Symptoms provide predictive information on daily functioning beyond signs and diseases in middle-aged and older adults, particularly those with multimorbidity.
Peeters G, Hourican C, et al. • Age and ageing • 2026
In people with multimorbidity, symptoms and signs explain more variability in functional limitations than diseases alone, supporting the need for a symptom-oriented approach in clinical care and research.
Key Findings
Results
Symptoms, signs, and diseases together explained 13.3% of variability in functional limitations in the total sample.
Sample consisted of 4025 participants in the Longitudinal Aging Study Amsterdam (1995-2022).
Six symptoms, five signs, and eight diseases were used as exposures; a sum score of six functional limitations was the outcome.
Partial Information Decomposition was used to partition total variability into unique, redundant, and synergistic components.
None of the three domains (symptoms, signs, diseases) contributed unique information in the total sample.
Synergy accounted for most of the explained variability: signs = 9.2%, symptoms = 34.3%, diseases = 34.3%.
Results
In the multimorbidity subgroup, symptoms uniquely contributed 35.5% of their information to functional limitations, while signs and diseases were redundant.
59% of the total sample had multimorbidity.
Symptoms, signs, and diseases together explained 8.7% of variability in functional limitations in the multimorbidity subgroup.
Symptoms provided unique information in the multimorbidity subgroup, whereas signs and diseases were found to be redundant.
This contrasts with the total sample, where none of the three domains contributed unique information.
Results
Adding symptoms to diseases in prediction models resulted in a 110% increase in predictive agreement in the multimorbidity subgroup, compared to a 58% increase in the total sample.
Random forest prediction models were used to examine the added predictive value of symptoms, signs, and diseases.
The increase in predictive agreement when adding symptoms to diseases was 110% in the multimorbidity subgroup.
The corresponding increase in the total sample was 58%.
These results indicate that symptoms provided substantial predictive value beyond diseases alone, particularly for people with multimorbidity.
Background
Traditional, disease-oriented approaches may overlook the impact of symptoms on daily functioning in people with multimorbidity.

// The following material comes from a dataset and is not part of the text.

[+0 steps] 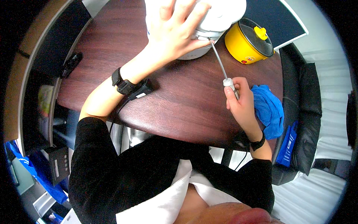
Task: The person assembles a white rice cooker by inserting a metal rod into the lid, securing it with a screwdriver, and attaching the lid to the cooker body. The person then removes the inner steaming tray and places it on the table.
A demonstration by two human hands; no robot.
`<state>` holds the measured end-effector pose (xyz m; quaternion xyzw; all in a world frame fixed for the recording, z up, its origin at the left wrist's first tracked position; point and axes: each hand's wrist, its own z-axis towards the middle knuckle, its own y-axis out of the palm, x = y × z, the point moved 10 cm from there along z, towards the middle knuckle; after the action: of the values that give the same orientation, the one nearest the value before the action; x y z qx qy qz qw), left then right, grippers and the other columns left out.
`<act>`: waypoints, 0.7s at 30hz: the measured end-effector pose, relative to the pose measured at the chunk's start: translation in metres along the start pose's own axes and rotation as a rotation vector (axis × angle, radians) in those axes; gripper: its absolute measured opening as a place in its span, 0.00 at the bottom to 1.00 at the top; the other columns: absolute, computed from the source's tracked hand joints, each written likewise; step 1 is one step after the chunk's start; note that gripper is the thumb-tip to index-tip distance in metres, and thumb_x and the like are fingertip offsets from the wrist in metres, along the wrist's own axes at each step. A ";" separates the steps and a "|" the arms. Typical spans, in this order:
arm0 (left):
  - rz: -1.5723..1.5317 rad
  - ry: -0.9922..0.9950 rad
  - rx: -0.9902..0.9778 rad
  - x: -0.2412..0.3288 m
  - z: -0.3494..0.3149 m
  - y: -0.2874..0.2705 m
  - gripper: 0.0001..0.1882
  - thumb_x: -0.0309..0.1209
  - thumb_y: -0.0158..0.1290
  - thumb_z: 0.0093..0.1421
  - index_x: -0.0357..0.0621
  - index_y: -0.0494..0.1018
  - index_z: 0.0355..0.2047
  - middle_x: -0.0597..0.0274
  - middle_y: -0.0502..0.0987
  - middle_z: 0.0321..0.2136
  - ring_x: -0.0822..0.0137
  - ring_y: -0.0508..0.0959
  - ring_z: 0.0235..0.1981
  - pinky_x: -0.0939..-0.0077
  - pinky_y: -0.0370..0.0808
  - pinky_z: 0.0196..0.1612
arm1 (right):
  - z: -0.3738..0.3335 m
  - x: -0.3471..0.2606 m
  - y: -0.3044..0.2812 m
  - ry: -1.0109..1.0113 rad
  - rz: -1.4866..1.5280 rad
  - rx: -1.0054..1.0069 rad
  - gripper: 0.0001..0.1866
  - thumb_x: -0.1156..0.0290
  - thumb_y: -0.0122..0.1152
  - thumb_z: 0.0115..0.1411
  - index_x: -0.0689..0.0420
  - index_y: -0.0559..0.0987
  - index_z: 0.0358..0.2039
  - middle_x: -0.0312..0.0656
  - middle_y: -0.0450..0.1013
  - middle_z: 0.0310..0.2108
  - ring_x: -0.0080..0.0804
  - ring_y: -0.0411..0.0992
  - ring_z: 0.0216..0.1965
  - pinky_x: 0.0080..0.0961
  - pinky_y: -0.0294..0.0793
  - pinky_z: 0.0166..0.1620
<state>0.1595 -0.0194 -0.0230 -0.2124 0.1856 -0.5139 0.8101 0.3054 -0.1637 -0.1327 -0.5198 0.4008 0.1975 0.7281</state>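
A rounded white appliance with a lid (223,16) stands at the far edge of the view, partly cut off. My left hand (173,31) lies on it with fingers spread, the thumb stretched toward a gap under the lid's rim. In my right hand (241,99) is a screwdriver (219,61) with a long metal shaft and a pale handle, the fingers closed round that handle. Its tip meets the appliance just below the lid rim, close to my left thumb. What exactly the tip touches is too small to tell.
Right of the appliance stands a yellow pot (238,43) with a clear lid. A crumpled blue cloth (268,110) lies by my right wrist. Under my left forearm is a black object (143,89) on the dark wooden table (171,108). A black sofa (307,112) is at the right.
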 end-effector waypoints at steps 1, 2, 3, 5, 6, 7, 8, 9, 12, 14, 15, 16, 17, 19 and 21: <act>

The study was motivated by the assumption that symptoms and signs provide information on functional limitations beyond that of diseases in older adults.
The authors specifically focused on whether this was more pronounced in people with multimorbidity.
The Longitudinal Aging Study Amsterdam data spanned 1995-2022.
The study used Partial Information Decomposition to explore unique, redundant, and synergistic information across domains.
Conclusions
The findings support the need for a symptom-oriented approach in clinical care and research for people with multimorbidity.
In the multimorbidity subgroup, symptoms and signs explained more variability in functional limitations than diseases alone.
Symptoms uniquely contributed information not captured by signs or diseases in the multimorbidity subgroup.
The 110% increase in predictive agreement from adding symptoms to diseases in the multimorbidity subgroup supports the clinical relevance of symptom assessment.
The authors conclude that a symptom-oriented approach is warranted in both clinical care and research contexts.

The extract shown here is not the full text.